• [Given data]:
= Beginning of Section =

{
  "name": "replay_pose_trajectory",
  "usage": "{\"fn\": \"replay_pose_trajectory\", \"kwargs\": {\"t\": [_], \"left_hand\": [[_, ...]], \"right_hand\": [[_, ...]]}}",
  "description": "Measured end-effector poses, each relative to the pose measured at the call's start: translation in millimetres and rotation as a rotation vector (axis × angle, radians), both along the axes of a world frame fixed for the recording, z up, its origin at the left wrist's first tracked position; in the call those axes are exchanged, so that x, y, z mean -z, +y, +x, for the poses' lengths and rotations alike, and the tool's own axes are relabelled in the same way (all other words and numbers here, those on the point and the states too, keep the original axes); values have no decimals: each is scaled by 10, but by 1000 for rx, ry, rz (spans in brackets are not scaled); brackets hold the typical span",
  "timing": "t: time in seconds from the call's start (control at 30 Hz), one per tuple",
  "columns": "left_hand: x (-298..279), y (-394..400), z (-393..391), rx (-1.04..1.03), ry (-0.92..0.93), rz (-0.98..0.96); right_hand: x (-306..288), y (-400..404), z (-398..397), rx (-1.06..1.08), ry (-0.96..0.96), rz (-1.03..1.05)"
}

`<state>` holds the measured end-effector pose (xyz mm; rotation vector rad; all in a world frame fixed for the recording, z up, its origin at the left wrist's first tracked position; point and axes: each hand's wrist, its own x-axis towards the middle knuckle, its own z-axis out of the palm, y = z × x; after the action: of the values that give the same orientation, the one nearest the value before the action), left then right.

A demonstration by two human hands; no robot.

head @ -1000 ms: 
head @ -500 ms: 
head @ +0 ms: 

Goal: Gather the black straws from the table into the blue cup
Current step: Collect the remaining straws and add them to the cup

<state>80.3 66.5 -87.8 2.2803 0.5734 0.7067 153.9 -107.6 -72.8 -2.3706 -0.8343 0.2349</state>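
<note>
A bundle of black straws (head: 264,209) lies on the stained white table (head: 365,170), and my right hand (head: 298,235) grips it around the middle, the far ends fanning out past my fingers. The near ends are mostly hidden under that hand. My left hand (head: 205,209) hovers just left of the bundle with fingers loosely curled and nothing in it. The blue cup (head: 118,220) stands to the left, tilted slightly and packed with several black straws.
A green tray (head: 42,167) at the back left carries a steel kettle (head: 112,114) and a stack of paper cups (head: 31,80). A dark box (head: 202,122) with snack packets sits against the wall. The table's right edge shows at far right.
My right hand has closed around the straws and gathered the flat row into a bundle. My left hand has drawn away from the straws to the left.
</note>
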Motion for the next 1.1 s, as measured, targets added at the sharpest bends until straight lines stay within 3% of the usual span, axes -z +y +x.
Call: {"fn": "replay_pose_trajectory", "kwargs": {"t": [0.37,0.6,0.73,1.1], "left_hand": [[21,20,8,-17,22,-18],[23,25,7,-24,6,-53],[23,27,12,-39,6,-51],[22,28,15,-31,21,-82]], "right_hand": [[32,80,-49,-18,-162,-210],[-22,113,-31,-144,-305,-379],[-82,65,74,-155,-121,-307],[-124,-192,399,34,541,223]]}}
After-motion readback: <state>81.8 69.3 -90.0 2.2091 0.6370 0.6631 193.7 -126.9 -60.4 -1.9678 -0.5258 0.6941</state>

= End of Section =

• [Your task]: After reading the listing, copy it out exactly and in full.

• [Written response]:
{
  "name": "replay_pose_trajectory",
  "usage": "{\"fn\": \"replay_pose_trajectory\", \"kwargs\": {\"t\": [_], \"left_hand\": [[_, ...]], \"right_hand\": [[_, ...]]}}",
  "description": "Measured end-effector poses, each relative to the pose measured at the call's start: translation in millimetres and rotation as a rotation vector (axis × angle, radians), both along the axes of a world frame fixed for the recording, z up, its origin at the left wrist's first tracked position; in the call those axes are exchanged, so that x, y, z mean -z, +y, +x, for the poses' lengths and rotations alike, and the tool's own axes are relabelled in the same way (all other words and numbers here, those on the point and the states too, keep the original axes); values have no decimals: each is scaled by 10, but by 1000 for rx, ry, rz (spans in brackets are not scaled); brackets hold the typical span",
  "timing": "t: time in seconds from the call's start (control at 30 Hz), one per tuple",
  "columns": "left_hand: x (-298..279), y (-394..400), z (-393..391), rx (-1.04..1.03), ry (-0.92..0.93), rz (-0.98..0.96); right_hand: x (-306..288), y (-400..404), z (-398..397), rx (-1.06..1.08), ry (-0.96..0.96), rz (-1.03..1.05)"
}

`<state>` holds the measured end-effector pose (xyz mm; rotation vector rad; all in a world frame fixed for the recording, z up, its origin at the left wrist's first tracked position; point and axes: each hand's wrist, its own x-axis towards the middle knuckle, its own z-axis out of the palm, y = z × x; after the action: of the values that give the same orientation, the one nearest the value before the action), left then right.

A demonstration by two human hands; no robot.

head @ -1000 ms: 
head @ -500 ms: 
head @ +0 ms: 

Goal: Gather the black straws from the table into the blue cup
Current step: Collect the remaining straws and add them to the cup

<state>80.3 66.5 -87.8 2.2803 0.5734 0.7067 153.9 -107.6 -72.8 -2.3706 -0.8343 0.2349</state>
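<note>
A bundle of black straws (head: 264,209) lies on the stained white table (head: 365,170), and my right hand (head: 298,235) grips it around the middle, the far ends fanning out past my fingers. The near ends are mostly hidden under that hand. My left hand (head: 205,209) hovers just left of the bundle with fingers loosely curled and nothing in it. The blue cup (head: 118,220) stands to the left, tilted slightly and packed with several black straws.
A green tray (head: 42,167) at the back left carries a steel kettle (head: 112,114) and a stack of paper cups (head: 31,80). A dark box (head: 202,122) with snack packets sits against the wall. The table's right edge shows at far right.
My right hand has closed around the straws and gathered the flat row into a bundle. My left hand has drawn away from the straws to the left.
</note>
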Motion for the next 1.1 s, as measured, targets added at the sharpest bends until straight lines stay within 3% of the usual span, axes -z +y +x.
Call: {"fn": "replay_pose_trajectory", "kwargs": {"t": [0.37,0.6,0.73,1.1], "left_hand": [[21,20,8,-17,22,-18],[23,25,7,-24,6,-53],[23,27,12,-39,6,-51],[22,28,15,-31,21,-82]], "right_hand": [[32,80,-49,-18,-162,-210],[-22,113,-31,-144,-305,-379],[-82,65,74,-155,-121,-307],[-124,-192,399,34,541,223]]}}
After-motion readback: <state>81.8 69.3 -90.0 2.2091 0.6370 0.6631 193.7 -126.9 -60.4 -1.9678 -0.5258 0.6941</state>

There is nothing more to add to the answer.